■ WHAT YOU NEED TO DO ■
Out of the material that follows, write out exactly the lines from the line with "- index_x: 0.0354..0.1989" to the line with "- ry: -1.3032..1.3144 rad", both ends included, and no others.

■ DATASET EXCERPT ■
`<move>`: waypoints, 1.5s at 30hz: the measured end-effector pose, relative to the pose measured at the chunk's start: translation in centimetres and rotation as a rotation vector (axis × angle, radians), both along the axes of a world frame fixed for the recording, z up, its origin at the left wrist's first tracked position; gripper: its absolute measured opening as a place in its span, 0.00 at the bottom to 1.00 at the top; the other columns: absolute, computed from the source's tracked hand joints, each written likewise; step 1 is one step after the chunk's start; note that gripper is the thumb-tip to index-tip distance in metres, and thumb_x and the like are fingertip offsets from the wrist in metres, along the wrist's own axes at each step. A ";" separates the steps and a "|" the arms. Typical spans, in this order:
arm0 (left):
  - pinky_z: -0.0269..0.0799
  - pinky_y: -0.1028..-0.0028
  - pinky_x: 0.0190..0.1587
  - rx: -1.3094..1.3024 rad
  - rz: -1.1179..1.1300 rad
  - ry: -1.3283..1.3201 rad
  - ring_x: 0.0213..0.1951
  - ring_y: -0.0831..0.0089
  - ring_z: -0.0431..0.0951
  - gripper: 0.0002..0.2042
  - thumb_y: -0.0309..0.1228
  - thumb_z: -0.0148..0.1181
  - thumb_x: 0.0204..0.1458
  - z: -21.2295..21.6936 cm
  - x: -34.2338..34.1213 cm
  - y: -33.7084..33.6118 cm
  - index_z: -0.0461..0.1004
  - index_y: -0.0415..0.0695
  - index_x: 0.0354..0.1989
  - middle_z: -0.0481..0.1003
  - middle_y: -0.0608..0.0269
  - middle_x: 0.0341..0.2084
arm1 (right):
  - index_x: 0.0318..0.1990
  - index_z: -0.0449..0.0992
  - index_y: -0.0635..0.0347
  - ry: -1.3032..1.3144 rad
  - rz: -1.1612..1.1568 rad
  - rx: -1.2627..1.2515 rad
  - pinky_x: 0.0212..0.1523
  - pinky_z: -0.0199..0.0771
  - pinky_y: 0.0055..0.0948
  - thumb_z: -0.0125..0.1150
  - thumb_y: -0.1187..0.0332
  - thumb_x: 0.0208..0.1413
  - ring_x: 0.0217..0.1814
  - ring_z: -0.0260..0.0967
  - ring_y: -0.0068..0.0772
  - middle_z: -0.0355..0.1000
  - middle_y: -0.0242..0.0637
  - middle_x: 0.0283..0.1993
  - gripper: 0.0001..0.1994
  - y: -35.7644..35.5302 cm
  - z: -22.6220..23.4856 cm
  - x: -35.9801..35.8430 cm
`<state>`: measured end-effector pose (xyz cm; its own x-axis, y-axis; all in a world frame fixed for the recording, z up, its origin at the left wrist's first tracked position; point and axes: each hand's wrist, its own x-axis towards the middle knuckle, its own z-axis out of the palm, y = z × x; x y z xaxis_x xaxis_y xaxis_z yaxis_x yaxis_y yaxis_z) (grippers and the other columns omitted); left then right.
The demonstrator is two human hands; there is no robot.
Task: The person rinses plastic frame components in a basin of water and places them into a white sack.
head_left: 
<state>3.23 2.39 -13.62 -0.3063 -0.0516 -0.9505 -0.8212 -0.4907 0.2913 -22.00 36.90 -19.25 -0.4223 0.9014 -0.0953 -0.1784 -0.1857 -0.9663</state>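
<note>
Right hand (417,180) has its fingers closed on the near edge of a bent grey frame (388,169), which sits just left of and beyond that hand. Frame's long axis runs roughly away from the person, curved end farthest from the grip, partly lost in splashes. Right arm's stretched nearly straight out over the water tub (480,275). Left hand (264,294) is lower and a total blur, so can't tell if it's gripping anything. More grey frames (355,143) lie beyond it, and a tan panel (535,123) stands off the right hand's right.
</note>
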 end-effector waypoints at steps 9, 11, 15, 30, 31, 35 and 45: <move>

■ TASK OUTPUT ■
  - index_x: 0.0354..0.1989
  - middle_z: -0.0481..0.1003
  - middle_y: -0.0608..0.0269
  - middle_x: 0.0341..0.2084
arm1 (right):
  - index_x: 0.0318..0.1990
  - index_z: -0.0449..0.0992
  - index_y: -0.0635..0.0347
  - ry: -1.3032..1.3144 rad

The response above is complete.